-- Problem requirements --
Restate the data below word for word, leaving nothing out.

-- Supplied material --
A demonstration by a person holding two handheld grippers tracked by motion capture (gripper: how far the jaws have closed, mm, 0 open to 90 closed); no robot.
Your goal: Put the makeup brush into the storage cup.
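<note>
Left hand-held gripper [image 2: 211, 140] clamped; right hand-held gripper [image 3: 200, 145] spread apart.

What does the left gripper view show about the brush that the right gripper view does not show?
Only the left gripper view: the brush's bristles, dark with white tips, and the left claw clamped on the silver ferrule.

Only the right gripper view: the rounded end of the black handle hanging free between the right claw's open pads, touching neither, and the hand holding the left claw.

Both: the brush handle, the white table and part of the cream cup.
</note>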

-- Result of this task --
A demonstration by a person holding two handheld grippers tracked by motion capture (gripper: how far the jaws have closed, mm, 0 open to 90 closed); no robot.
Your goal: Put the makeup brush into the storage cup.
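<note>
Left hand-held gripper [image 2: 211, 140] clamped; right hand-held gripper [image 3: 200, 145] spread apart.

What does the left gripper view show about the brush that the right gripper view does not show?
Only the left gripper view: the brush's bristles, dark with white tips, and the left claw clamped on the silver ferrule.

Only the right gripper view: the rounded end of the black handle hanging free between the right claw's open pads, touching neither, and the hand holding the left claw.

Both: the brush handle, the white table and part of the cream cup.
</note>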

No additional output is required for this exercise.